• [Problem to work on] Please write out all the data that follows exactly, without the pictures.

• [Dataset records]
<<<<

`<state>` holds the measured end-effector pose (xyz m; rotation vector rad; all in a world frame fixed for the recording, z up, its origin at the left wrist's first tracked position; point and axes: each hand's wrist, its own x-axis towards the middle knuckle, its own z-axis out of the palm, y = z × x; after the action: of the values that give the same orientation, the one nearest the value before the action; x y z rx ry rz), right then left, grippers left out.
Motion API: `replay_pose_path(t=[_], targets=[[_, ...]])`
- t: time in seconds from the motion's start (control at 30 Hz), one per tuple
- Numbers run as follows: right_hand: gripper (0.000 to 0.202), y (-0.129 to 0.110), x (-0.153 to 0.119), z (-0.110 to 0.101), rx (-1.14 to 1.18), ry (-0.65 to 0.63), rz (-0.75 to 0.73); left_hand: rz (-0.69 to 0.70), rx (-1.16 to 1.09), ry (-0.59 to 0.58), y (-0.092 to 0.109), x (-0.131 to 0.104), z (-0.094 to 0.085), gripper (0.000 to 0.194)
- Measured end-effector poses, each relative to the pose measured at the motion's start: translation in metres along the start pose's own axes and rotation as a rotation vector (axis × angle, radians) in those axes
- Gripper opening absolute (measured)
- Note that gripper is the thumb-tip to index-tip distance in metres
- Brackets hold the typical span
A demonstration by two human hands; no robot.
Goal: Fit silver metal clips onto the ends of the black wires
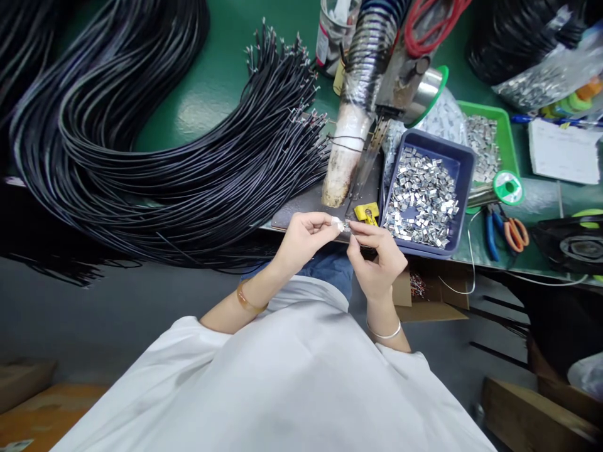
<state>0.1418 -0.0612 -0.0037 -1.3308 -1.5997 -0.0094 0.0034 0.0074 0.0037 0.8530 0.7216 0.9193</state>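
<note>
Near the table's front edge, my left hand (308,237) and my right hand (377,254) meet at the fingertips. Between them is a small metallic piece (346,227), too small to make out clearly. The left thumb and index finger pinch beside it, with a white wrap on a fingertip. The right thumb and fingers close on its other side. Just behind the right hand sits a yellow clip (366,213). A blue tray (464,163) full of small metal connectors (419,194) stands to the right. A bundle of black cables (202,169) lies to the left.
A ribbed duct (365,69) with a wrapped nozzle (342,163) hangs over the work spot. Further right are a green tray (506,132), a solder spool (509,188), pliers (492,232), orange-handled cutters (516,235) and a paper pad (563,150). An open carton (431,311) is below the table.
</note>
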Motion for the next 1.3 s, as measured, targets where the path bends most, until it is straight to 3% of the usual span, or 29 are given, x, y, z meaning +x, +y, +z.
replay_pose_path(t=[0.2,0.4,1.3], targets=[[0.02,0.001,0.001,0.004,-0.103,0.024,-0.048,0.024,0.072,0.07,0.002,0.003,0.004,0.013],[0.016,0.0,0.004,0.007,-0.087,0.031,0.0,0.033,0.125,0.138,-0.001,0.006,0.005,0.011],[0.016,-0.007,0.013,0.002,-0.074,-0.021,0.024,0.009,0.116,0.142,0.004,0.006,0.004,0.009]])
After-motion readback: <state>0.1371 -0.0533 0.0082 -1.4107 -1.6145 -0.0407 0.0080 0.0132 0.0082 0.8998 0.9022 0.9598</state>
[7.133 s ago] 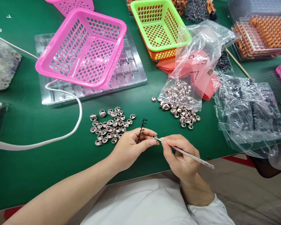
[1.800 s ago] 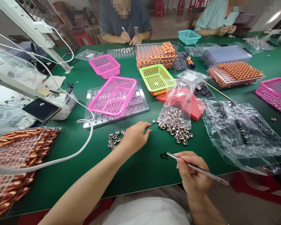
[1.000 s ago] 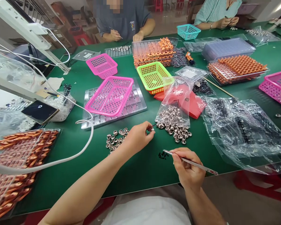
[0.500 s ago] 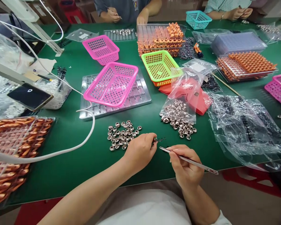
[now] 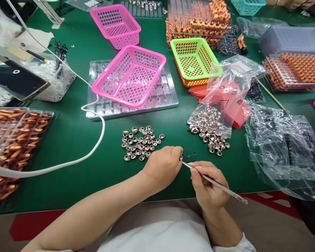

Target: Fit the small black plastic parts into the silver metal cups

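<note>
Pinched in my left hand is one end of a thin black toothed strip, which sticks out to the right past the fingertips. My right hand grips metal tweezers, their tips touching the spot at my left fingertips. What lies between the tips is too small to tell. Small round metal cups are spread on the green table just behind and left of my left hand. Behind my right hand, more metal cups spill from a clear plastic bag.
Pink baskets, one on a metal tray, and a green basket stand further back. A white cable curves across the left side. Orange parts in trays lie at left, plastic bags at right.
The view has tilted down and closer. The tweezer tips have moved left and up to meet my left fingertips, where a gap was before. Both hands keep their holds.
</note>
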A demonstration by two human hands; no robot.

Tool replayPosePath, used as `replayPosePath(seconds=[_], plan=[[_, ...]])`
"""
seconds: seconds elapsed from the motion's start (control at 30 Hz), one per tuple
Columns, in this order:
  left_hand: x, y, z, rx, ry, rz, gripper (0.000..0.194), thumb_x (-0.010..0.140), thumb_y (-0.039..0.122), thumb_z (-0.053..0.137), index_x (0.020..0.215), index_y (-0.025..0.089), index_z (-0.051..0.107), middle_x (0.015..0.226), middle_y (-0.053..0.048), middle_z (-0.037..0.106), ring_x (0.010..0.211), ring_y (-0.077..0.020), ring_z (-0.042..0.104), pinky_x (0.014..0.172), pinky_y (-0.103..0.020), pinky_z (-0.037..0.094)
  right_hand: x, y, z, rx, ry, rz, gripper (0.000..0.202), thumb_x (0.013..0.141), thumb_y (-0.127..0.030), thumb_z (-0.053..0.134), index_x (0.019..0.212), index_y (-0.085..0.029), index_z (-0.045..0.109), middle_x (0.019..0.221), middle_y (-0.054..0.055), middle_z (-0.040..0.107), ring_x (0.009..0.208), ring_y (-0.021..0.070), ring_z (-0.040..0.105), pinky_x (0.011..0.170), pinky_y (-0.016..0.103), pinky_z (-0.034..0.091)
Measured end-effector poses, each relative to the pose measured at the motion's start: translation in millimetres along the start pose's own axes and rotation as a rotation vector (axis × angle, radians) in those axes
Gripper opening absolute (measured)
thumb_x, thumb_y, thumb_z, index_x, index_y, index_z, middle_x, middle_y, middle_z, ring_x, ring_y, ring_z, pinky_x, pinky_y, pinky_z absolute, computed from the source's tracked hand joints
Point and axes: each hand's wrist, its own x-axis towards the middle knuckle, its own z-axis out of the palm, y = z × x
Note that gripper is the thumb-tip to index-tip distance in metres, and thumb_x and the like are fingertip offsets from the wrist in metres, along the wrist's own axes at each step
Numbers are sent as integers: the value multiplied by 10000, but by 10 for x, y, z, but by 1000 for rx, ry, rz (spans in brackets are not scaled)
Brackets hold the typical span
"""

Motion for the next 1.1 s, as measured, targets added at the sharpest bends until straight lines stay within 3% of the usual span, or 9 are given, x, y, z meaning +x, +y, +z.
replayPosePath(seconds=[0.5, 0.93, 1.1], plan=[[7, 16, -8, 40, -34, 26, 133, 961, 181, 514, 1020, 133, 623, 868, -88, 752, 768, -242, 725, 551, -322, 527, -10, 5, 14, -8, 16, -1, 232, 857, -91, 703, 1016, -249, 644, 916, 40, 752, 810, 195, 752, 601, 315, 655], [-11, 11, 2, 69, 54, 65, 117, 938, 140, 526, 985, 127, 633, 781, -57, 724, 692, -228, 704, 494, -314, 492, 45, -25, 37, -9, 21, -48, 279, 838, -23, 695, 1024, -228, 663, 901, 30, 752, 818, 186, 749, 658, 331, 652], [-5, 13, -9, -31, -22, 26, 136, 950, 152, 521, 1006, 122, 641, 839, -71, 746, 750, -242, 726, 559, -329, 520, 26, -14, 31, 5, 32, -27, 277, 850, -29, 688, 1036, -233, 667, 918, 39, 761, 824, 196, 751, 619, 329, 654]])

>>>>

• [Written reply]
`<state>` holds the measured end-effector pose (xyz m; rotation vector rad; all in a world frame fixed for the recording, z up, its origin at the left wrist's first tracked position; point and axes: each hand's wrist, its own x-axis towards the middle knuckle, its own z-axis out of the palm, y = z × x; after the action: of the values that give the same orientation, the one nearest the value before the action; x y z rx ry rz), right then left, grippers left out.
Motion API: `replay_pose_path(t=[_], targets=[[_, ...]])`
- t: time in seconds from the motion's start (control at 30 Hz), one per tuple
- Numbers run as follows: right_hand: gripper (0.000 to 0.202), y (-0.129 to 0.110), x (-0.153 to 0.119), z (-0.110 to 0.101), rx (-1.14 to 1.18), ry (-0.65 to 0.63), rz (-0.75 to 0.73); left_hand: rz (-0.69 to 0.70), rx (-1.16 to 1.09), ry (-0.59 to 0.58), y (-0.092 to 0.109), x (-0.131 to 0.104), z (-0.094 to 0.085), gripper (0.000 to 0.194)
- Measured end-effector poses, each relative to the pose measured at the motion's start: translation in metres along the start pose's own axes and rotation as a rotation vector (axis × angle, radians) in those axes
- Gripper opening absolute (measured)
- Note that gripper is the thumb-tip to index-tip distance in metres
- Brackets hold the typical span
A demonstration by two human hands; no robot.
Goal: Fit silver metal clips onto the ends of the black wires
<state>0.1418 -0.0612 -0.0037 -1.3308 -1.5997 -0.0094 0.0034 0.0074 0.0037 0.8530 0.7216 0.9193</state>
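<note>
Near the table's front edge, my left hand (308,237) and my right hand (377,254) meet at the fingertips. Between them is a small metallic piece (346,227), too small to make out clearly. The left thumb and index finger pinch beside it, with a white wrap on a fingertip. The right thumb and fingers close on its other side. Just behind the right hand sits a yellow clip (366,213). A blue tray (464,163) full of small metal connectors (419,194) stands to the right. A bundle of black cables (202,169) lies to the left.
A ribbed duct (365,69) with a wrapped nozzle (342,163) hangs over the work spot. Further right are a green tray (506,132), a solder spool (509,188), pliers (492,232), orange-handled cutters (516,235) and a paper pad (563,150). An open carton (431,311) is below the table.
</note>
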Motion for the next 1.3 s, as measured, targets where the path bends most, until it is straight to 3% of the usual span, or 29 are given, x, y, z meaning +x, +y, +z.
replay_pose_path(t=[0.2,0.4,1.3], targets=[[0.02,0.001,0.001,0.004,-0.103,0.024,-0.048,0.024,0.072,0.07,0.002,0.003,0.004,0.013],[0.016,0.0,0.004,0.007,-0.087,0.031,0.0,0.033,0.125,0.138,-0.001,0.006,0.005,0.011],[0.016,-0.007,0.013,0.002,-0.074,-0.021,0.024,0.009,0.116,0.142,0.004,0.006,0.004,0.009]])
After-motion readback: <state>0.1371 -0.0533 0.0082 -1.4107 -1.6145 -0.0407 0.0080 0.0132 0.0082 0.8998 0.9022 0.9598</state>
[7.133 s ago] 
[1.800 s ago] 
[1.000 s ago] 
[0.500 s ago] 
[now] 

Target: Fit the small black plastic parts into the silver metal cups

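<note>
Pinched in my left hand is one end of a thin black toothed strip, which sticks out to the right past the fingertips. My right hand grips metal tweezers, their tips touching the spot at my left fingertips. What lies between the tips is too small to tell. Small round metal cups are spread on the green table just behind and left of my left hand. Behind my right hand, more metal cups spill from a clear plastic bag.
Pink baskets, one on a metal tray, and a green basket stand further back. A white cable curves across the left side. Orange parts in trays lie at left, plastic bags at right.
The view has tilted down and closer. The tweezer tips have moved left and up to meet my left fingertips, where a gap was before. Both hands keep their holds.
</note>
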A demonstration by two human hands; no robot.

Tool replayPosePath, used as `replayPosePath(seconds=[_], plan=[[_, ...]])`
"""
seconds: seconds elapsed from the motion's start (control at 30 Hz), one per tuple
Columns, in this order:
  left_hand: x, y, z, rx, ry, rz, gripper (0.000..0.194), thumb_x (-0.010..0.140), thumb_y (-0.039..0.122), thumb_z (-0.053..0.137), index_x (0.020..0.215), index_y (-0.025..0.089), index_z (-0.051..0.107), middle_x (0.015..0.226), middle_y (-0.053..0.048), middle_z (-0.037..0.106), ring_x (0.010..0.211), ring_y (-0.077..0.020), ring_z (-0.042..0.104), pinky_x (0.014..0.172), pinky_y (-0.103..0.020), pinky_z (-0.037..0.094)
  right_hand: x, y, z, rx, ry, rz, gripper (0.000..0.202), thumb_x (0.013..0.141), thumb_y (-0.127..0.030), thumb_z (-0.053..0.134), index_x (0.019..0.212), index_y (-0.085..0.029), index_z (-0.045..0.109), middle_x (0.019..0.221), middle_y (-0.054..0.055), middle_z (-0.040..0.107), ring_x (0.009..0.208), ring_y (-0.021..0.070), ring_z (-0.040..0.105), pinky_x (0.011..0.170), pinky_y (-0.016..0.103), pinky_z (-0.034..0.091)
Measured end-effector poses, each relative to the pose measured at the motion's start: translation in millimetres along the start pose's own axes and rotation as a rotation vector (axis × angle, radians) in those axes
Gripper opening absolute (measured)
thumb_x, thumb_y, thumb_z, index_x, index_y, index_z, middle_x, middle_y, middle_z, ring_x, ring_y, ring_z, pinky_x, pinky_y, pinky_z absolute, computed from the source's tracked hand joints
Point and axes: each hand's wrist, its own x-axis towards the middle knuckle, its own z-axis out of the palm, y = z × x
Note that gripper is the thumb-tip to index-tip distance in metres, and thumb_x and the like are fingertip offsets from the wrist in metres, along the wrist's own axes at each step
Numbers are sent as integers: the value multiplied by 10000, but by 10 for x, y, z, but by 1000 for rx, ry, rz (spans in brackets are not scaled)
Brackets hold the typical span
"""

Motion for the next 1.1 s, as measured, targets added at the sharpest bends until straight lines stay within 3% of the usual span, or 9 are given, x, y, z meaning +x, +y, +z.
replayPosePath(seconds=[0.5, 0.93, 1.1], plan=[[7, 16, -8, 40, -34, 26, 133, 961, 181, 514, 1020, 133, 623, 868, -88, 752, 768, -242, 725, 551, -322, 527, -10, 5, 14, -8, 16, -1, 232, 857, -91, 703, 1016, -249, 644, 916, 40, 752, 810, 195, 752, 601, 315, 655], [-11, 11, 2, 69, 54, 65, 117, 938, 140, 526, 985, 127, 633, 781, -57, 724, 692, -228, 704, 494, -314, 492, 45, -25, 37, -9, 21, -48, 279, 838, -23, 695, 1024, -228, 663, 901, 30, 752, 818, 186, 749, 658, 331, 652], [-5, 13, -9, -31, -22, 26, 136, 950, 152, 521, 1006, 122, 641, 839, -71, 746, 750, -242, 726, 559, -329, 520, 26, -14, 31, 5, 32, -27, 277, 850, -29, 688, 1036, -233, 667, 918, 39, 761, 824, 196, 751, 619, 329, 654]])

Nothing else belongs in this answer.